WHAT YOU HAVE TO DO => Gather the lines from the material that contain "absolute".
============================================================
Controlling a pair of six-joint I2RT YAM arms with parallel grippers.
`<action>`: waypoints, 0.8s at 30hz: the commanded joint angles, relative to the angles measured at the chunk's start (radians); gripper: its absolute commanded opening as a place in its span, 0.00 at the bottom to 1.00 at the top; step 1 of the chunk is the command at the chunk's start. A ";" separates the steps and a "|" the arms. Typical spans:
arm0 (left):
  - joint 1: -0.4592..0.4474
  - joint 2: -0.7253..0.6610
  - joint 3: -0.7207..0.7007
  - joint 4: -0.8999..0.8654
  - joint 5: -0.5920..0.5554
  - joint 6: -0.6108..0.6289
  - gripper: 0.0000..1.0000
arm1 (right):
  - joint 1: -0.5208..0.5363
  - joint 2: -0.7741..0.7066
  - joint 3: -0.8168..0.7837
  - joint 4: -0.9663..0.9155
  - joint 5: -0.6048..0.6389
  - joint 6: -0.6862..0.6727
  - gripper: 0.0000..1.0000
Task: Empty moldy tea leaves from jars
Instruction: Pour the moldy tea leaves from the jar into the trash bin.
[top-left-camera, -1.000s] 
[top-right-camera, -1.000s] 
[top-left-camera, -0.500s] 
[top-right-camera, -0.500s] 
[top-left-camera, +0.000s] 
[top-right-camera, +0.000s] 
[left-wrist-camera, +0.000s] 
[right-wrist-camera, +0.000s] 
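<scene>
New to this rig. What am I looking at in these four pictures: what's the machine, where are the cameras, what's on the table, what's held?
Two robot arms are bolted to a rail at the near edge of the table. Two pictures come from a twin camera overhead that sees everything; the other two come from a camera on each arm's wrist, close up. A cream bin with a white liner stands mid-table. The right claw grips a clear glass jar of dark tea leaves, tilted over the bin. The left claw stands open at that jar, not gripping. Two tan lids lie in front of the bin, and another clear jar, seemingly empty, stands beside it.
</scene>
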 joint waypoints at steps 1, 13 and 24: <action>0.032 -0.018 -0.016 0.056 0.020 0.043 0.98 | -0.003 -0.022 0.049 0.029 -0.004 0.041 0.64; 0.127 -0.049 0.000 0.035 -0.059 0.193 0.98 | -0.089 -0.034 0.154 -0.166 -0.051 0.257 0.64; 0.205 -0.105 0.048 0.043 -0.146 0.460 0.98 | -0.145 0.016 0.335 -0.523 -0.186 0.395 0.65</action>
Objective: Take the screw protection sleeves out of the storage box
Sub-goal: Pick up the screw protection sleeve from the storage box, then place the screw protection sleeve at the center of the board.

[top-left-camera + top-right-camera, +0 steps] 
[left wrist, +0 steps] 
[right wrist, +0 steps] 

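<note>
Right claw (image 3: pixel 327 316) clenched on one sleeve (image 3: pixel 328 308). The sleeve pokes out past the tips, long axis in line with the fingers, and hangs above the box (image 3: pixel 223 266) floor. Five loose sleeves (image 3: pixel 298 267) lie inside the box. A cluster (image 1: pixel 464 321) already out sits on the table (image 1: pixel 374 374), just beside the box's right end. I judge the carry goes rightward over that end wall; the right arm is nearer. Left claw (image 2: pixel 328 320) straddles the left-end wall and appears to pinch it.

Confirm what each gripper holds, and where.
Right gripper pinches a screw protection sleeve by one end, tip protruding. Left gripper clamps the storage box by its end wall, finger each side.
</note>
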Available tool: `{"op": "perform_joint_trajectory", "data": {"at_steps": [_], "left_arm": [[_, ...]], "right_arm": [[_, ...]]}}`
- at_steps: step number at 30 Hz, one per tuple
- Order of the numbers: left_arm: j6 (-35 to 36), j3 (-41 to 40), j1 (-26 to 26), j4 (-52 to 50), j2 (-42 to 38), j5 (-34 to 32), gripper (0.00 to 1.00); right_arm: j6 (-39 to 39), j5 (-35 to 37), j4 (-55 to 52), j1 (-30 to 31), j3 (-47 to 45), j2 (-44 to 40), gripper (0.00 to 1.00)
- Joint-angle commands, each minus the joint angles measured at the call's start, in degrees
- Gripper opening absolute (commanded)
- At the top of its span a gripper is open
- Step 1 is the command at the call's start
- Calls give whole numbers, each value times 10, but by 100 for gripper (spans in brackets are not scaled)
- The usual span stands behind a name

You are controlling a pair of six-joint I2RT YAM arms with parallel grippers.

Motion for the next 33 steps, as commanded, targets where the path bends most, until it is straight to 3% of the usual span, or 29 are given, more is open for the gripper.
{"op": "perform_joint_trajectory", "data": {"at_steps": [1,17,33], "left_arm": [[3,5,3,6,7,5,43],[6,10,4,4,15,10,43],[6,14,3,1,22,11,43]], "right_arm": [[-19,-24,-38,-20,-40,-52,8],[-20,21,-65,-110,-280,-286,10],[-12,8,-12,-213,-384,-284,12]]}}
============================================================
RESULT BELOW =>
`<action>`: waypoints, 0.8s at 30hz: the commanded joint angles, relative to the angles measured at the chunk's start (radians); gripper: its absolute commanded opening as a place in its span, 0.00 at the bottom to 1.00 at the top; step 1 of the chunk is the command at the chunk's start. A ";" separates the steps and a "|" the arms. Typical spans:
- Gripper opening absolute (commanded)

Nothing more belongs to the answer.